(Information shown)
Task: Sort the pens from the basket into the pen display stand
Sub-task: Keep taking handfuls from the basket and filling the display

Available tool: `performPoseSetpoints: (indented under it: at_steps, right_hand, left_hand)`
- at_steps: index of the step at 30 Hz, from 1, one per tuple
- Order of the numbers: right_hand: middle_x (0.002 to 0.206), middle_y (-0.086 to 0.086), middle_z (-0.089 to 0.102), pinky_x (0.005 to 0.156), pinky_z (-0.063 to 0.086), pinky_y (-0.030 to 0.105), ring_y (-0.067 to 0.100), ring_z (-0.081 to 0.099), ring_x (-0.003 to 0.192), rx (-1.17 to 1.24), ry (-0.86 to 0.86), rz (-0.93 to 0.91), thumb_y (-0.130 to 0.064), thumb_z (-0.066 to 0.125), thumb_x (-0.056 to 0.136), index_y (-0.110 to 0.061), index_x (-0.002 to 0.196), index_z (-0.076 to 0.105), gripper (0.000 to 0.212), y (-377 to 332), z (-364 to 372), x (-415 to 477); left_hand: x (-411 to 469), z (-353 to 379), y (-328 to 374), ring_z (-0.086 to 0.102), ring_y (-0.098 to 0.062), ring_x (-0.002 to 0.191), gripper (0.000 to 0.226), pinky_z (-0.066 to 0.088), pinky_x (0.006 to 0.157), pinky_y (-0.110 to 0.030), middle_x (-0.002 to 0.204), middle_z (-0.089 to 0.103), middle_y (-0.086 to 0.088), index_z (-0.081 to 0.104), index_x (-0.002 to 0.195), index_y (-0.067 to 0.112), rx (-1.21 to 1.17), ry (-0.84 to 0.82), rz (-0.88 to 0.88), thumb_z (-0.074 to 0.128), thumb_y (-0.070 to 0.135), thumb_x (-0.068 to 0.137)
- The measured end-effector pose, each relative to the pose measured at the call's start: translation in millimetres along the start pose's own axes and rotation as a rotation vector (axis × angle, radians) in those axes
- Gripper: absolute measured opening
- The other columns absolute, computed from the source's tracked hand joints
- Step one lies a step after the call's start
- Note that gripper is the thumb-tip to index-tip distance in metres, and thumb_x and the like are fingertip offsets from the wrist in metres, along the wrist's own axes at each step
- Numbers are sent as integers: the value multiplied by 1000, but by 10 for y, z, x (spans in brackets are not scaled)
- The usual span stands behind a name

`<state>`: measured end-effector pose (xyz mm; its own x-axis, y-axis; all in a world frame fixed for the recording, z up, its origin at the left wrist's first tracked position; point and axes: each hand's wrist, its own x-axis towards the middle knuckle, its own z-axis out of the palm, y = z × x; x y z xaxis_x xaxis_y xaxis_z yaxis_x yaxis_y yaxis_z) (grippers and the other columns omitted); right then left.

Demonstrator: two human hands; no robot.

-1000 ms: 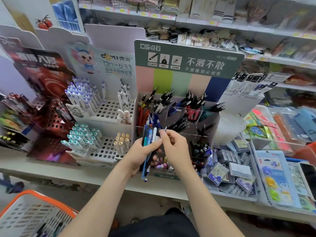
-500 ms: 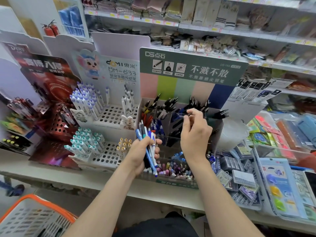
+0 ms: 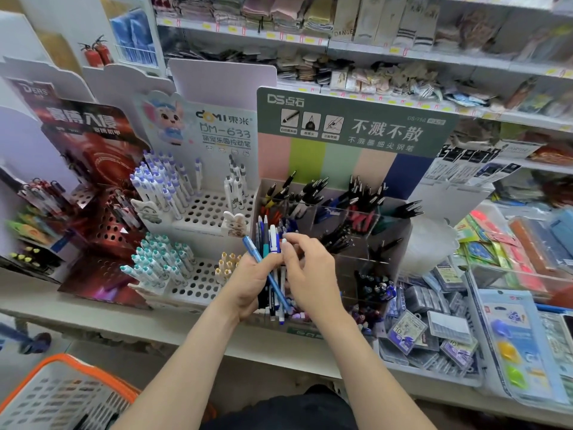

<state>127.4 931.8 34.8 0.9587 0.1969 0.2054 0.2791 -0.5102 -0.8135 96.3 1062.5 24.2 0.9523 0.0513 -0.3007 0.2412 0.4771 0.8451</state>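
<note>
My left hand [image 3: 251, 282] grips a bundle of pens [image 3: 270, 243], blue, black and white, standing upright in front of the clear pen display stand [image 3: 387, 231]. My right hand [image 3: 310, 268] pinches the top of one pen in that bundle with thumb and forefinger. The stand has a green header and holds several black, red and blue pens in its compartments. The white basket [image 3: 55, 395] with an orange rim sits at the lower left, with a few pens lying in it.
A white perforated stand [image 3: 201, 212] with purple and teal pens is left of the clear stand. A red display [image 3: 93, 181] stands further left. Boxed refills [image 3: 434, 321] and packaged goods fill the shelf on the right.
My right hand has come back down from the upper compartments of the stand to the bundle and now pinches a pen there. My left hand has kept hold of the bundle.
</note>
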Motion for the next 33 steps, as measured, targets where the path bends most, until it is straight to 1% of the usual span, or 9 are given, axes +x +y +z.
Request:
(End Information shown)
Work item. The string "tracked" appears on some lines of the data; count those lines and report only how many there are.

Finished exercise. 2